*EXERCISE DETAILS:*
Would you transcribe all of the data exactly, down to the last character?

*EXERCISE DATA:*

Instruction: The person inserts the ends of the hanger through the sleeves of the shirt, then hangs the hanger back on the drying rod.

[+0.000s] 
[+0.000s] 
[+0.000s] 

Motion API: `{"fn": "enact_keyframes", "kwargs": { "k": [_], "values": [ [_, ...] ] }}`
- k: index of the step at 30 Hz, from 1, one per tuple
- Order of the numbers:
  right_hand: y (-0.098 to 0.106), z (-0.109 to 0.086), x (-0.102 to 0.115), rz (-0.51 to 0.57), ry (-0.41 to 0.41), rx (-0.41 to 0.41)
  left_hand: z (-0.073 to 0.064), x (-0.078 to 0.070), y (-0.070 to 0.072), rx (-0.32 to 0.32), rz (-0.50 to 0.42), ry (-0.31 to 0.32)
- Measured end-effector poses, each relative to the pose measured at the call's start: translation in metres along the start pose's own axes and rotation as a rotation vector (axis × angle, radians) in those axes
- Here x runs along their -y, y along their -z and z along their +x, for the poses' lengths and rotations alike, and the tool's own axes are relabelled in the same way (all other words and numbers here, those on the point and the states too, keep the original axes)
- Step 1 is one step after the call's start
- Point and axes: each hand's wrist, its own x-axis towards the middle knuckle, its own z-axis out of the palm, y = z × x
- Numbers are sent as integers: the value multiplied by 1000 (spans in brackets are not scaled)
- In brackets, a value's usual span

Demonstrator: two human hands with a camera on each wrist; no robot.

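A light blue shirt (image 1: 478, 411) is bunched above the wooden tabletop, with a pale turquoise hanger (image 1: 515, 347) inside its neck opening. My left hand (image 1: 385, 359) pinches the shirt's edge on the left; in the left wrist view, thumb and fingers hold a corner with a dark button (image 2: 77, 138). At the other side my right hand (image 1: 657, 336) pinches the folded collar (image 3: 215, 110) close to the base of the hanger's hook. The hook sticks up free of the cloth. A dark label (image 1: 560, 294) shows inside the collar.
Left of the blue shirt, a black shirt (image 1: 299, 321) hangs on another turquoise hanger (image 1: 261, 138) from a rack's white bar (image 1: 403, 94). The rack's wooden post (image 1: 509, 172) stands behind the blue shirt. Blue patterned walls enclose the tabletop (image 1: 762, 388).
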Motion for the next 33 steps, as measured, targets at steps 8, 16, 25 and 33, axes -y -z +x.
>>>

*TASK SOLUTION:*
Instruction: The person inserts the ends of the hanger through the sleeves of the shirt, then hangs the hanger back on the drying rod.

[+0.000s] 
[+0.000s] 
[+0.000s] 

Motion API: `{"fn": "enact_keyframes", "kwargs": { "k": [_], "values": [ [_, ...] ] }}`
- k: index of the step at 30 Hz, from 1, one per tuple
- Order of the numbers:
  right_hand: y (-0.098 to 0.106), z (-0.109 to 0.086), x (-0.102 to 0.115), rz (-0.51 to 0.57), ry (-0.41 to 0.41), rx (-0.41 to 0.41)
  left_hand: z (-0.073 to 0.064), x (-0.078 to 0.070), y (-0.070 to 0.072), rx (-0.32 to 0.32), rz (-0.50 to 0.42), ry (-0.31 to 0.32)
- Measured end-effector poses, each relative to the pose measured at the call's start: translation in metres along the start pose's own axes and rotation as a rotation vector (axis × angle, radians) in those axes
- Here x runs along their -y, y along their -z and z along their +x, for the poses' lengths and rotations alike, and the tool's own axes are relabelled in the same way (all other words and numbers here, those on the point and the states too, keep the original axes)
- Step 1 is one step after the call's start
- Point and axes: each hand's wrist, its own x-axis towards the middle knuckle, its own z-axis out of the palm, y = z × x
- Numbers are sent as integers: the value multiplied by 1000 (spans in brackets are not scaled)
- In brackets, a value's usual span

Demonstrator: two human hands with a camera on each wrist; no robot.

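A light blue shirt (image 1: 478, 411) is bunched above the wooden tabletop, with a pale turquoise hanger (image 1: 515, 347) inside its neck opening. My left hand (image 1: 385, 359) pinches the shirt's edge on the left; in the left wrist view, thumb and fingers hold a corner with a dark button (image 2: 77, 138). At the other side my right hand (image 1: 657, 336) pinches the folded collar (image 3: 215, 110) close to the base of the hanger's hook. The hook sticks up free of the cloth. A dark label (image 1: 560, 294) shows inside the collar.
Left of the blue shirt, a black shirt (image 1: 299, 321) hangs on another turquoise hanger (image 1: 261, 138) from a rack's white bar (image 1: 403, 94). The rack's wooden post (image 1: 509, 172) stands behind the blue shirt. Blue patterned walls enclose the tabletop (image 1: 762, 388).
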Motion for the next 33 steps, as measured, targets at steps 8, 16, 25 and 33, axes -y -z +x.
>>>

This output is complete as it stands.